April 2007 | 208 pages | Corwin
Brain Based Teaching With Adolescent Learning in Mind addresses adolescent learning and its implications and applications for curriculum design and research-based instruction. Glenda Crawford connects new research to the larger picture of students' social, emotional, and intellectual needs and points to productive ways to help adolescents learn and succeed.This resource acknowledges the wide range of differences that new century adolescents bring to classrooms. The author offers lesson examples that easily differentiate for very individual brains of students who have varying cultural backgrounds, levels of English language proficiency, background experiences and prior knowledge, and individual abilities and interests. Readers will find key concepts related to adolescent learning, including metacognition, motivation, social cognition, and self-regulation. Educators will learn about linking instruction to relevant issues and reality-based problems, and about student-directed inquiry, interpretation, debate and analysis, technological access, cooperative learning and global collaboration. Standards-based content examples and scenarios focus on the elements of relevance, active learning, content depth, collaboration, inquiry, challenge, student ownership, ongoing assessment, and guided reflection. The Adolescent-Centered Teaching (ACT) Models in each chapter illustrate this framework, with emphasis on: Essential content understandings Strategies for inquiry Adolescent motivation and challenge through intriguing and authentic events, problems and questions Teachers serving as active facilitator as students become progressively self-directed Metacognitive development and assessment, during which adolescents are involved in evaluation, reflection, and the transfer of learning to comparable and extended experiences Technology connectionsMultiple examples illustrate these interacting social, affective, and cognitive dimensions of an environment that is conducive to adolescent learning. This handbook also provides strategies for promoting transfer of learning to new contexts and more practical ideas for putting brain-based, adolescent-centered teaching into practice.
 
Preface
 
Acknowledgments
 
About the Author
 
1. Understanding the Adolescent Learner: The Developing Brain
 
2. Getting and Keeping Their Attention
 
3. Creating a Community of Learners
 
4. Teaching for Thinking and Understanding
 
5. Deepening Content and Promoting Transfer
 
References
 
Index

“This is an excellent book that should be of great interest to secondary teachers. The use of the ACT examples add considerable clarity to the concepts being advanced.”

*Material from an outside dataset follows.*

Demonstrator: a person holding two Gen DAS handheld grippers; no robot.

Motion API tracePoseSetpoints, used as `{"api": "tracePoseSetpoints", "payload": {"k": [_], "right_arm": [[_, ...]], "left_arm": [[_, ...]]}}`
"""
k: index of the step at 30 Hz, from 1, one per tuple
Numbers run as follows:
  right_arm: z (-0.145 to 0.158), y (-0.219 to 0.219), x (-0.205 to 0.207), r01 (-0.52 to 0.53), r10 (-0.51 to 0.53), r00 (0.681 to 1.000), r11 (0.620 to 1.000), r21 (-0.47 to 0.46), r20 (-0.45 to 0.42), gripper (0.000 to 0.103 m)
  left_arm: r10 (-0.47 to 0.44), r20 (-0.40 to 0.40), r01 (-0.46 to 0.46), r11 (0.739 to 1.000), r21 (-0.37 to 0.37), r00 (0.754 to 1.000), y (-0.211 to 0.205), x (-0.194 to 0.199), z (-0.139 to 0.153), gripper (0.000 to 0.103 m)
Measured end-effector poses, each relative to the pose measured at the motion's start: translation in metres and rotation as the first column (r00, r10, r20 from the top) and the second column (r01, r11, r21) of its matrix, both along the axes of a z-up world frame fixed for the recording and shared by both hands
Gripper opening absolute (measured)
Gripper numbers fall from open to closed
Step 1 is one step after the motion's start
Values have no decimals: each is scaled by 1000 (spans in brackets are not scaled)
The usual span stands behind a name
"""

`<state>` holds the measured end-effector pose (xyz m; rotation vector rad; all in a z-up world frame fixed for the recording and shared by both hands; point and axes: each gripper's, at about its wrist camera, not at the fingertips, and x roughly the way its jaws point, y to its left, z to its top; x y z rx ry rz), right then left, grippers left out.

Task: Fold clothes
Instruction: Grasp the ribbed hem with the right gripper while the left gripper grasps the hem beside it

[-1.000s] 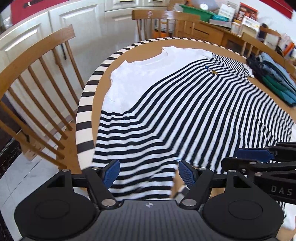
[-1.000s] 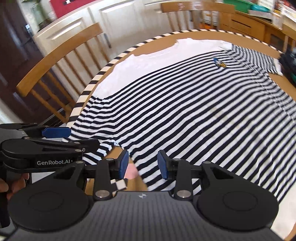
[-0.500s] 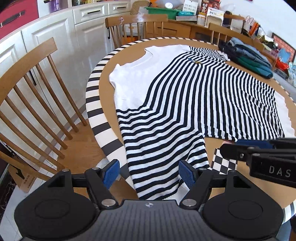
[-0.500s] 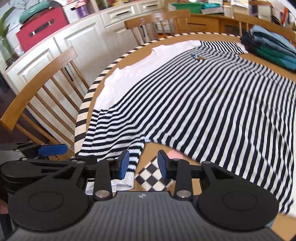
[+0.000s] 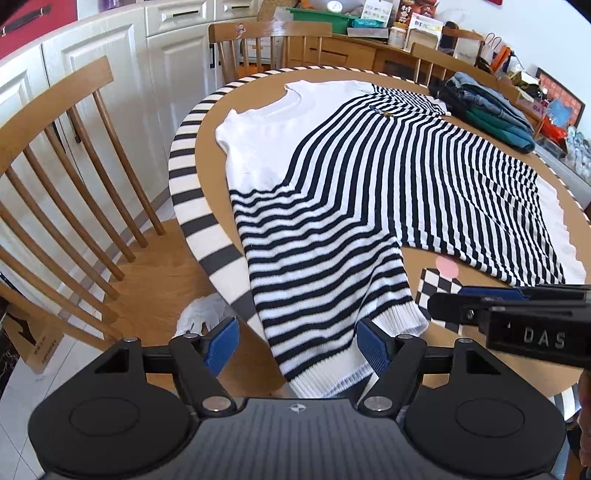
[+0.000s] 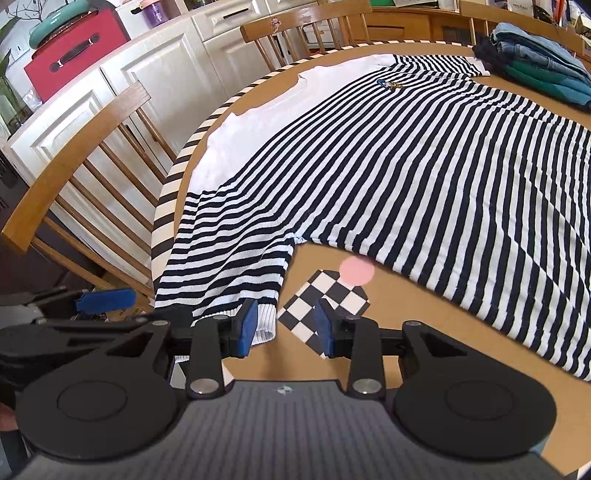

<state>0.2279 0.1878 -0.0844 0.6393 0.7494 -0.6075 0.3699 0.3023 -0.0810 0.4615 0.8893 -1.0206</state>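
Round wooden table [image 5: 424, 266] carries my black-and-white striped knit sweater [image 5: 354, 177] spread flat for folding; left gripper [image 5: 295, 347] straddles its sleeve cuff [image 5: 332, 369] at 6 o'clock, released; right gripper [image 6: 284, 325] empty.

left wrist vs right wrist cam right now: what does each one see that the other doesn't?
Left wrist only: the crumpled white cloth on the chair seat below the table edge, the left claw open around the sleeve cuff where it hangs over the edge, and the sweater's white hem.

Right wrist only: the red box with a teal bowl on the cabinet top, and the right claw open over the checkered card.

Both: the striped sweater spread flat, the pink dot, the folded clothes pile, and the wooden chairs.
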Motion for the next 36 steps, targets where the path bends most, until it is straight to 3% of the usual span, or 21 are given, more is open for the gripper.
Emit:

Barbara K. Given, Co-Director, Adolescent and Adult Learning Research Center
George Mason University

"I found myself highlighting a great deal of this book. The text is relevant, real, and worthy of quoting to others to ensure that they truly understand how the adolescent learner processes information and through what type of activities they learn best and are most motivated by.”

Patricia Long Tucker, Assistant Superintendent
District of Columbia Public Schools

"The book presents a broad and coherent framework that builds connections across a broad range of theories of adolescent learning and development. The curriculum ideas, questions to prompt teachers' self-reflection, and scaffolds to guide curriculum development all offer tangible tools to teacher educators and leaders in professional development efforts."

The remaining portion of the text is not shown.